The método de extensión de cebador es a menudo comparado con otros métodos, tales como 5 'RACE y ensayos de protección de nucleasa S1 y por lo tanto su utilidad veces se cuestiona. Técnicas RNAseq en combinación con la secuenciación de próxima generación, por ejemplo, pueden ayudar a determinar el PAT y sitios de procesamiento de muchos de los ARN en paralelo, sin embargo, la carga financiera y el trabajo requerido bioinformatical hacen bastante poco rentable para los ARNs individuales de interés. 5'-RACE, por otro lado es más barato y los resultados son más fáciles de analizar, pero si RNAs se procesan en múltiples formas o varios puntos de partida de la transcripción están presentes, el producto debe ser clonado y una gran cantidad de candidatos deben ser secuenciadas a obtener una visión representativa de los ARN de interés.

Por lo tanto, a pesar de los nuevos métodos de haber surgido en los últimos años, incluso hoy en día imprimación extensiones tienen su razón de ser debido a la facilidad de uso, bajo costo y el tiempo de respuesta corto, lo cual es especialmente ciertopara el método de fluorescencia basado presentado aquí.
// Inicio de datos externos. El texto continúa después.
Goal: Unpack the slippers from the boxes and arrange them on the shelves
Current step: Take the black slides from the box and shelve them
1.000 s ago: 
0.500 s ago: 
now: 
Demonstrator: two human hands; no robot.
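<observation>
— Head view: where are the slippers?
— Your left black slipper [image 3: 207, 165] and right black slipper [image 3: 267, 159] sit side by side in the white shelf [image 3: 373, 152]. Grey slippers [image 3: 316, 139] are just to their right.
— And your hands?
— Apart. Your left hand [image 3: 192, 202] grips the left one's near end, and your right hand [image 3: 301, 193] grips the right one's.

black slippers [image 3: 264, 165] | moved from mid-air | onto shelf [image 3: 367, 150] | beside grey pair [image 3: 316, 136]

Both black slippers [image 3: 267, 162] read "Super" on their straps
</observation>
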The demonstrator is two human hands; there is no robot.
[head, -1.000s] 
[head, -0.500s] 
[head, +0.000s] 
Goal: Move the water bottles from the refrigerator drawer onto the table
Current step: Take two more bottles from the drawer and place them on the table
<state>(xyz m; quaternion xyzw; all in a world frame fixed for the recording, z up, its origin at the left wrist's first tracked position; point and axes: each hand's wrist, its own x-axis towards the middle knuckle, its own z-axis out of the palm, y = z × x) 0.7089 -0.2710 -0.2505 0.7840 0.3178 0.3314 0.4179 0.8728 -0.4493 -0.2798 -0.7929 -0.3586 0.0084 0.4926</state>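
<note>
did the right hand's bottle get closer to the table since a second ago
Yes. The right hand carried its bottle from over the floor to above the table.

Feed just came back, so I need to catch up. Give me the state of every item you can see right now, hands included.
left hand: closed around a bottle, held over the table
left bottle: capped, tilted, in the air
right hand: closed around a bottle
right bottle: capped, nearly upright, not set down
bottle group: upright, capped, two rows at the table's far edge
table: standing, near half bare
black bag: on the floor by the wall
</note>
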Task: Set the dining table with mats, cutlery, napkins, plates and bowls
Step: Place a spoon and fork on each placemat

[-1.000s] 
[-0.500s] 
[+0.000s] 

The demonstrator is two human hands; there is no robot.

The authors have nothing to disclose that would present a conflict of interest.

We thank Anne Wochele for her assistance in the laboratory and Vera Augsburger for help with the automated gel sequencer. We thank the Deutsche Forschungsgemeinschaft for funding by grants BE4038/2 and BE4038/5 within the “priority programmes” SPP1316 and SPP1617.